When a passenger vehicle in Texas collides with any part of a large truck, the results can be deadly. The higher ground clearance of the truck typically prevents the bumper of a car from stopping the forward motion, allowing it to travel under the trailer. The Insurance Institute for Highway Safety has proven the effectiveness of underride guards on the backs of semi-trailers in preventing many rear-end collisions from becoming fatalities.
Underride is believed to be a factor in roughly half of all fatal collisions involving tractor trailers and passenger vehicles. Crashing into the side of a trailer typically has the same effect as a rear-end accident, shearing off the roof of the car. While 292 people died in rear-end crashes with semi-trucks in 2015, data shows that more than 300 of the passenger vehicle deaths involved in large truck accidents were killed in side impacts. A new side guard may reduce this number significantly, researchers from the IIHS said.
In one test conducted by the agency, two sedans going 35 mph were each driven into the side of a trailer. The car that struck a trailer with a side underride protection device was stopped, and the vehicle’s restraint systems and airbags were effective. The other car did not come to a stop until the entire front seat and a portion of the back seat were compacted and lodged underneath the trailer.

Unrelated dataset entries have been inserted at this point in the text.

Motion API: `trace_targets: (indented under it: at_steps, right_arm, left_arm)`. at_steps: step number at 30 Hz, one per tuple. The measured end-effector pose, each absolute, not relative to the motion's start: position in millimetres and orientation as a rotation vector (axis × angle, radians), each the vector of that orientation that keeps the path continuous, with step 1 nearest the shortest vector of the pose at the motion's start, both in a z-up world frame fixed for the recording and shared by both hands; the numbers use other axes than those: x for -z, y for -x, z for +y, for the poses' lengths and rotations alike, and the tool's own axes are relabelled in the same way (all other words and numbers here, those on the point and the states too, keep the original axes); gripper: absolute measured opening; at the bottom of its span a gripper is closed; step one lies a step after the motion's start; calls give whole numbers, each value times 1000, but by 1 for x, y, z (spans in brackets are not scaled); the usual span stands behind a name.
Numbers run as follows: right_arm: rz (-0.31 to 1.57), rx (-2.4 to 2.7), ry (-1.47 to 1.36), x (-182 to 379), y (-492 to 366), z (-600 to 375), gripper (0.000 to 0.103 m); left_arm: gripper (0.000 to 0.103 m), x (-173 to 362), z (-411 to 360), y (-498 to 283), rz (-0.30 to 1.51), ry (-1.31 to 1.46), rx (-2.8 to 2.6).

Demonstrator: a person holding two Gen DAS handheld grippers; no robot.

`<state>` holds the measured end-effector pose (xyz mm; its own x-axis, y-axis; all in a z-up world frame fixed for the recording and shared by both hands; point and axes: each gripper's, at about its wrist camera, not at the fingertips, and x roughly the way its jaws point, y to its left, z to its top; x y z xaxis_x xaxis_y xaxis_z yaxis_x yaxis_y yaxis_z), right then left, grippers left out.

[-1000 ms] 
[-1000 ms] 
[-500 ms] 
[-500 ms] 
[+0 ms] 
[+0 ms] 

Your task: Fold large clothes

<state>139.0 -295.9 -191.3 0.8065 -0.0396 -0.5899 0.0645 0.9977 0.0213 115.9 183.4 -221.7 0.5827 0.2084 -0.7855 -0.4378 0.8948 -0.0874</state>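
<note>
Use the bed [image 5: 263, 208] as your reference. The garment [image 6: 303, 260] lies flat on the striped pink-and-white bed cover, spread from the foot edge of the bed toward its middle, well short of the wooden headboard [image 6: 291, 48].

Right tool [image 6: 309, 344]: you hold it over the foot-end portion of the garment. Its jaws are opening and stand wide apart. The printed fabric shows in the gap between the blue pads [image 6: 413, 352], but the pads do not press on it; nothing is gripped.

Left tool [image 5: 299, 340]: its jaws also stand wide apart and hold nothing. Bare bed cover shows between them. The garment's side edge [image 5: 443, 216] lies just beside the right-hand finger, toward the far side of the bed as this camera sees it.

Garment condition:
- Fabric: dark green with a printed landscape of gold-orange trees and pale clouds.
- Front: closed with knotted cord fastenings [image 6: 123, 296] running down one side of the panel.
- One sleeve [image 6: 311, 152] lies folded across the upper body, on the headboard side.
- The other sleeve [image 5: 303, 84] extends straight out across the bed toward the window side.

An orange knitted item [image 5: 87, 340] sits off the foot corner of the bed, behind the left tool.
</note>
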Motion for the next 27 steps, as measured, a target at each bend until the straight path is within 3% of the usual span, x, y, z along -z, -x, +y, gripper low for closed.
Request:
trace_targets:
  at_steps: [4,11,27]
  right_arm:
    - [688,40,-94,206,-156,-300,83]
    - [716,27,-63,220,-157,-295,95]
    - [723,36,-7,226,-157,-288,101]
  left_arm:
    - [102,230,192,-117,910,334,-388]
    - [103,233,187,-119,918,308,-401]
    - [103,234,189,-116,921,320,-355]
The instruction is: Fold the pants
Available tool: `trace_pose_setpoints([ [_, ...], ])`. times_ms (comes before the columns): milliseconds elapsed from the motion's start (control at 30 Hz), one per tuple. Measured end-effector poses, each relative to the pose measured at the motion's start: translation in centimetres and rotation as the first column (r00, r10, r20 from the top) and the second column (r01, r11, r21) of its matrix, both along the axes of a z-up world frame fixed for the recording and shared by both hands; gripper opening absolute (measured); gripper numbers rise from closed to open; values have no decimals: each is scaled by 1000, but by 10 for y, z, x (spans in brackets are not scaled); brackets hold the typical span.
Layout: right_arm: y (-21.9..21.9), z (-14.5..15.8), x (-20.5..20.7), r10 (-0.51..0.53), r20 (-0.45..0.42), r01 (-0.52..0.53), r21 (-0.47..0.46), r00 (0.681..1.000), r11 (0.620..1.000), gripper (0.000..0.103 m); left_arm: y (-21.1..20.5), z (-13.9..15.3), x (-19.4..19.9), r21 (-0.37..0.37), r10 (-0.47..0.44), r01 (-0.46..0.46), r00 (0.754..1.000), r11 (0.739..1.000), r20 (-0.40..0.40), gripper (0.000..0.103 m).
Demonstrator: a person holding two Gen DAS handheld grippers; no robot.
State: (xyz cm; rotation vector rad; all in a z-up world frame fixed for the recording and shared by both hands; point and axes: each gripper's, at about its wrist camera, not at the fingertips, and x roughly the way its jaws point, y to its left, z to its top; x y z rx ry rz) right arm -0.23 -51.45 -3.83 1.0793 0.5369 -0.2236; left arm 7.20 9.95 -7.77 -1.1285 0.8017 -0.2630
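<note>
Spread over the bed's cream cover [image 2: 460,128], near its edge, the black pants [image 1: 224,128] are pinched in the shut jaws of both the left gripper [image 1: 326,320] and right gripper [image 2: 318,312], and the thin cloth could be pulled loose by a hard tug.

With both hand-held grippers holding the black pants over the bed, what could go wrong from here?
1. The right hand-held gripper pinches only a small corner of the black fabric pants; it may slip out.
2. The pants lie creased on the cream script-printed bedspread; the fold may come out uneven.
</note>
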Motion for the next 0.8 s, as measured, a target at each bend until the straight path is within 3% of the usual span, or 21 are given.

According to the Commercial Carrier Journal, trucking industry leaders do not believe mandating the guards is a failsafe solution. On a standard trailer that is 53 feet long, 72 percent of it is exposed without a guard, but 38 percent is still unprotected even with a guard in place. They also claim that the weight of the guards could compromise the integrity of trailer structures, which could affect overall crash safety negatively.